So you can go the high fat route a la Atkins, or limit your fat consumption in the way of Dukan practitioners. Either way, you'll lose the flab and be super taut. But you can never go wrong with the Green and White Diet, the secret weapon of fashionistas in the know. And, while trends may come and go, there is one combination that will always be in style- ketosis breath and look of death. #Chic
The Strategic Starvation Diet
"You just don't eat for, like 18 hours a day," the chic girl will explain when concerned friends inquire about her new stringent diet du jour. "But you totally get to have balanced meals for the other 6! It was on the news. They tested it on mice and they, like, totally lived longer. Ew."
Intermittent fasting is like a godsend for the chic. Apparently, it's actually really healthy and has a bunch of scientific studies published to back it up. Not that the chic girl will ever read them, of course. But if positive results actually exist, then there's actually something to validate her cray.
I mean, what kind of diet condones extended periods of starvation? It's as if this way of eating was made up specifically with the chic bitches in mind. Not to mention that i's supposedly uber effective! Like, in clinical trials, researchers found that overweight participants how utilized intermittent fasting lost way more fat than those who ate the same meals spread throughout the day. I knew that whole "6 mini meals a day" adage was total bullshit!
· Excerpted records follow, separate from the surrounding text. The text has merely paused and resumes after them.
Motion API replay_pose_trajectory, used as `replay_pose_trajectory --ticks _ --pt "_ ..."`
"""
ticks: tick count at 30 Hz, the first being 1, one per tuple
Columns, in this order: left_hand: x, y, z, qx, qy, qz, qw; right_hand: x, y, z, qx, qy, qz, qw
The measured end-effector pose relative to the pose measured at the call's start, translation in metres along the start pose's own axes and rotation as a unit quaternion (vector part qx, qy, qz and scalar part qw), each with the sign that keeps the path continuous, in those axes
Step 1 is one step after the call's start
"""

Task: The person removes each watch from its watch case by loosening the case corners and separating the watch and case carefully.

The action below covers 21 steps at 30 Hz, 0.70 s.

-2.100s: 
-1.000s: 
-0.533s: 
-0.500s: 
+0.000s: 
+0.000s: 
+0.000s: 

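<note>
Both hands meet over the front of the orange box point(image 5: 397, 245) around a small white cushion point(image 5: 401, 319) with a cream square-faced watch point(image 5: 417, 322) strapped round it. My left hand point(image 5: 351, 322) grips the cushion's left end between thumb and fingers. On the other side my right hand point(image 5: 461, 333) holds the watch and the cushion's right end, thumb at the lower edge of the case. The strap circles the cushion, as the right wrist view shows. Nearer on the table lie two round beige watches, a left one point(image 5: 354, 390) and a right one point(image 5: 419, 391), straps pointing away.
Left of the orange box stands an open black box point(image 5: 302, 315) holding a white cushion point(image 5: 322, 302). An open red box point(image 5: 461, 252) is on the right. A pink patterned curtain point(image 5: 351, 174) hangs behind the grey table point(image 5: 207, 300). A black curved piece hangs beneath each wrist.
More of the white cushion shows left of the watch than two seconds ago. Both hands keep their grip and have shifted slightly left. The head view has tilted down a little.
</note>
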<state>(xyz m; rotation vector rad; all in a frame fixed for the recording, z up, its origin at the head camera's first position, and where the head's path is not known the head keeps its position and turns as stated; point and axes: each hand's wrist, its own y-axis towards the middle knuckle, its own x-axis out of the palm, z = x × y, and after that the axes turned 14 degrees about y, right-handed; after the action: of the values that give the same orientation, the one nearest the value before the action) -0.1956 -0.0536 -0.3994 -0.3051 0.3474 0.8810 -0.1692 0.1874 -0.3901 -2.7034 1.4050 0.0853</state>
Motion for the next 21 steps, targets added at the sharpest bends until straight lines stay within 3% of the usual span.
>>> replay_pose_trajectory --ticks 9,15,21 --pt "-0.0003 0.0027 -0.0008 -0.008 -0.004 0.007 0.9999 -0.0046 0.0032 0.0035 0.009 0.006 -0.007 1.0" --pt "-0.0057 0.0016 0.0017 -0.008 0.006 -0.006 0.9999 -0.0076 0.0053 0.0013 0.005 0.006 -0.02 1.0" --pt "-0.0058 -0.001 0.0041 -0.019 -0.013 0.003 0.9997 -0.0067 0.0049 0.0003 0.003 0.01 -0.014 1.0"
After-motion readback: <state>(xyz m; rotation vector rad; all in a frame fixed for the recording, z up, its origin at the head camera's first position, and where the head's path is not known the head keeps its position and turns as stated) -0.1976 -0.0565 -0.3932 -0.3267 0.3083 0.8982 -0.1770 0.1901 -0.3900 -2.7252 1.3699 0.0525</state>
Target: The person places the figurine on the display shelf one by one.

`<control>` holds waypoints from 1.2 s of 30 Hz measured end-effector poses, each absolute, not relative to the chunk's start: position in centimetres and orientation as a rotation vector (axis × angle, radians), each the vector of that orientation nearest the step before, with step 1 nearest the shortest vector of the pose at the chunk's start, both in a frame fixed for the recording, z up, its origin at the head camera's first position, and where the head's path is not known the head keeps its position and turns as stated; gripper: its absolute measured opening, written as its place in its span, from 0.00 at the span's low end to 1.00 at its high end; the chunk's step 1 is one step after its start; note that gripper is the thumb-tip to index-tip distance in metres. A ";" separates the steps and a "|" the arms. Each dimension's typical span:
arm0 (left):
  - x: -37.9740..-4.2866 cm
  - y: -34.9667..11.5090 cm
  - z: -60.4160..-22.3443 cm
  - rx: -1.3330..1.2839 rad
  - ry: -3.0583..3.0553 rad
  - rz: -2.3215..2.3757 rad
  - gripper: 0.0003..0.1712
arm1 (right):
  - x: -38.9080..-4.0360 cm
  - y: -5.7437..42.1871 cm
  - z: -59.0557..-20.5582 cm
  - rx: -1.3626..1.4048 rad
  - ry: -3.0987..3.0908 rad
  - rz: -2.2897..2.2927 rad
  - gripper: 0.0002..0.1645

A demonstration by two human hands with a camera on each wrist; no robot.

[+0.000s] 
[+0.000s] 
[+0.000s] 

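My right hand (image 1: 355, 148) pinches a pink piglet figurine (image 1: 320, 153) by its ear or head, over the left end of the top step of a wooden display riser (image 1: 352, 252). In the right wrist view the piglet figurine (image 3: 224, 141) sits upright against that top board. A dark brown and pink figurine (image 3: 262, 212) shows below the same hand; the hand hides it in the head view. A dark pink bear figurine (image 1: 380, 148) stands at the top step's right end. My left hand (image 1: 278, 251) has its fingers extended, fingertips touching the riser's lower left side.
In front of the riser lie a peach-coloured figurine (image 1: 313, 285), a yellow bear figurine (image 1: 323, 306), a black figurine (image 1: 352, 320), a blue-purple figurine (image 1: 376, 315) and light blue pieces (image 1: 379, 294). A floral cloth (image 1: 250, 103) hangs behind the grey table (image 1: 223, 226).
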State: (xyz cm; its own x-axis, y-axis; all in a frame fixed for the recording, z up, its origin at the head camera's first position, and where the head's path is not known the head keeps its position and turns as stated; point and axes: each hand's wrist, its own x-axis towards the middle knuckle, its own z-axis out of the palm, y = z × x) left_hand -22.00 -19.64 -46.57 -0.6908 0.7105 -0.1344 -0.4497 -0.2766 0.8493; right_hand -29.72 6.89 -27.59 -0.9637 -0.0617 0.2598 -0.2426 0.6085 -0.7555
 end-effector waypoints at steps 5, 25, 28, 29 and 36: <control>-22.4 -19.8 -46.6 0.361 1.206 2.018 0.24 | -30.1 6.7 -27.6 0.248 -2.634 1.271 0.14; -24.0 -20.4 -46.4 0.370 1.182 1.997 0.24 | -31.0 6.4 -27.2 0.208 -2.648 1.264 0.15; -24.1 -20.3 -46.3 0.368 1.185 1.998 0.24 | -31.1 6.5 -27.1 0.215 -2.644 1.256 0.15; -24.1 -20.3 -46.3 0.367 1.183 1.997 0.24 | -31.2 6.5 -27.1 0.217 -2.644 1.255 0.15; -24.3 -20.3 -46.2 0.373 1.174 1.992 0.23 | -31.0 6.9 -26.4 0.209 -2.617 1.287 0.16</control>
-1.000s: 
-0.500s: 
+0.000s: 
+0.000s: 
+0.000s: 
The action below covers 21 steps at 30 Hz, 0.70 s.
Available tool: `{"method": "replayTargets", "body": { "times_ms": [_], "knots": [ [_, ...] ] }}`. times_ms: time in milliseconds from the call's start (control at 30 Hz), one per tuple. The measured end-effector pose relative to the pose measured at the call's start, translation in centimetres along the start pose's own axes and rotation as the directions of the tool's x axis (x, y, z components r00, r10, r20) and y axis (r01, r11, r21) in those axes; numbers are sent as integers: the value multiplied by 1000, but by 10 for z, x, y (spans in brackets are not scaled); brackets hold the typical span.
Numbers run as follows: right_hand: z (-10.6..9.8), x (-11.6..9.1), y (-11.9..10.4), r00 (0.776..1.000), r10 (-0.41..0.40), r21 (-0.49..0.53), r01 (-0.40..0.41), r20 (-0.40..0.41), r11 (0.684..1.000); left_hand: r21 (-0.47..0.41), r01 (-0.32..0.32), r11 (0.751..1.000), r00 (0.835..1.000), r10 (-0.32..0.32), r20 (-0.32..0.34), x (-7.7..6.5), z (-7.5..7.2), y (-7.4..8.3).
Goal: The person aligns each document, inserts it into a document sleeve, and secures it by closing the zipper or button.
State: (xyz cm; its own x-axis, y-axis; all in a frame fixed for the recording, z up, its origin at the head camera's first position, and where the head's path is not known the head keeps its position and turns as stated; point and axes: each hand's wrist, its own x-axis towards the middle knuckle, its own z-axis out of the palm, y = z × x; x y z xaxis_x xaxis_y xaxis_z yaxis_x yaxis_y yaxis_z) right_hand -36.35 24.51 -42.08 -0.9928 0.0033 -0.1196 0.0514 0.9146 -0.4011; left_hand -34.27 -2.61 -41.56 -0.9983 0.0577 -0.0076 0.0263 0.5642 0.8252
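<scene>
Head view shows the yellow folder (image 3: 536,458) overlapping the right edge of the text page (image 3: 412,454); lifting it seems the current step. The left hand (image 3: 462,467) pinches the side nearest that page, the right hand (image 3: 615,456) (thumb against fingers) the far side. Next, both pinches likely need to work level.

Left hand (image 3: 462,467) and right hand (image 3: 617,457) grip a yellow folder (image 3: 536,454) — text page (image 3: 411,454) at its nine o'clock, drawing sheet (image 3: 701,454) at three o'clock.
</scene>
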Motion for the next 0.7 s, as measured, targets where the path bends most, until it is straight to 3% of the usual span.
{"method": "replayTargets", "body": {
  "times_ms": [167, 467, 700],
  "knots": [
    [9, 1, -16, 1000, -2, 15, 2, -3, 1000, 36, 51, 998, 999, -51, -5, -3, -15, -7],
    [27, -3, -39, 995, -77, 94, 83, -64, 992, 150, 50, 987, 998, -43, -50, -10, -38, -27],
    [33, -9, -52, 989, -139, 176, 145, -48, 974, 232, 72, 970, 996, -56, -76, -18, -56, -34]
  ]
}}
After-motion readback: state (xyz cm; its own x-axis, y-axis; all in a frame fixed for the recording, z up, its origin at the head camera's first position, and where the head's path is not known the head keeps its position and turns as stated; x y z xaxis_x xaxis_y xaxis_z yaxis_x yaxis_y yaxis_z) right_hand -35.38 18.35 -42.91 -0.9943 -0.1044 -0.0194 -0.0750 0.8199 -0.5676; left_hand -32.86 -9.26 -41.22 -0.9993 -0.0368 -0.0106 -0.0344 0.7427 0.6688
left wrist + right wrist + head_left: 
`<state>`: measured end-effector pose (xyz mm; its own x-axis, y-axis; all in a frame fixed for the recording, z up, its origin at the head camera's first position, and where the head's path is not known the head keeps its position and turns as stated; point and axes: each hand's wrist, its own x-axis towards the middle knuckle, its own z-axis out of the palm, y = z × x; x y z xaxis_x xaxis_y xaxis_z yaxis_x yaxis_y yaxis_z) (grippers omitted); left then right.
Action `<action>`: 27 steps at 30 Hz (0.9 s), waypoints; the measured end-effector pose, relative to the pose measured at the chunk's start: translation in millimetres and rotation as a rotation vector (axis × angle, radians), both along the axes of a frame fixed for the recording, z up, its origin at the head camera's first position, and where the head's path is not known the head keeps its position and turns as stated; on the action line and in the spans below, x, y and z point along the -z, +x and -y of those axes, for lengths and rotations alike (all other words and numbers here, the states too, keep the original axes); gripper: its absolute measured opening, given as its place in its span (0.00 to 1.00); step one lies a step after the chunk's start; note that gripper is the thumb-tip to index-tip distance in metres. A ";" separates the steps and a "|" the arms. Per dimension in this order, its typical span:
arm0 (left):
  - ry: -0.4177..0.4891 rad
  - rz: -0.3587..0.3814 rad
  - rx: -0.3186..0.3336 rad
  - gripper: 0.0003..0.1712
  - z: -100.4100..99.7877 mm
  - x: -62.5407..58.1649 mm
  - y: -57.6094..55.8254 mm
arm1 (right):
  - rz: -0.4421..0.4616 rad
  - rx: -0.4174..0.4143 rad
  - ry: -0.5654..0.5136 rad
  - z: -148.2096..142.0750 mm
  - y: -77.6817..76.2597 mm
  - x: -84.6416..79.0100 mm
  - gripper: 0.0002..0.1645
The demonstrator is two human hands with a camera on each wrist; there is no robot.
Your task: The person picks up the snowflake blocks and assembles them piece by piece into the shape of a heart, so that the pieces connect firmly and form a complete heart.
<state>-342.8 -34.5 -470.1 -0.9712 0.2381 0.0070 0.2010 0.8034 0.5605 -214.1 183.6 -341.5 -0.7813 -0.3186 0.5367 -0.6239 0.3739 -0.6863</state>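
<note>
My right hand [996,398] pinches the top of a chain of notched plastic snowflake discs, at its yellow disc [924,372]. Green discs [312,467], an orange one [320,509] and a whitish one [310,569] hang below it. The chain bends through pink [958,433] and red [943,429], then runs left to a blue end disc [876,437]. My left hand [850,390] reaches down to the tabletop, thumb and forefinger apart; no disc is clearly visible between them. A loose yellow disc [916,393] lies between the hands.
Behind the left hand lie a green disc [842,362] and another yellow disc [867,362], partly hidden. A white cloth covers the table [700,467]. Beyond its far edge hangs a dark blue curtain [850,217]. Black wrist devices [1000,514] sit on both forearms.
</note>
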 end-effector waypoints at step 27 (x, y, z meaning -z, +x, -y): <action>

Of course, the chic girl is just an extreme case of human, so she'll narrow her eating window to 2 hours or so. Some deranged bitches may even aim for 20 minutes! Talk about efficiency.
There's an even wackier version of this method that's been named the "Bulletproof Diet," whatever that means. Basically, you drink black coffee with butter or coconut oil stirred in so that you don't get hungry while in your fasted state. Um, that sounds like a lot of unnecessary calories. And chic girls don't get plagued with hunger- we like to refer to it as "getting of track.: Lile, seriously? Drinking butter> That's not even real fasting. People have no willpower nowadays.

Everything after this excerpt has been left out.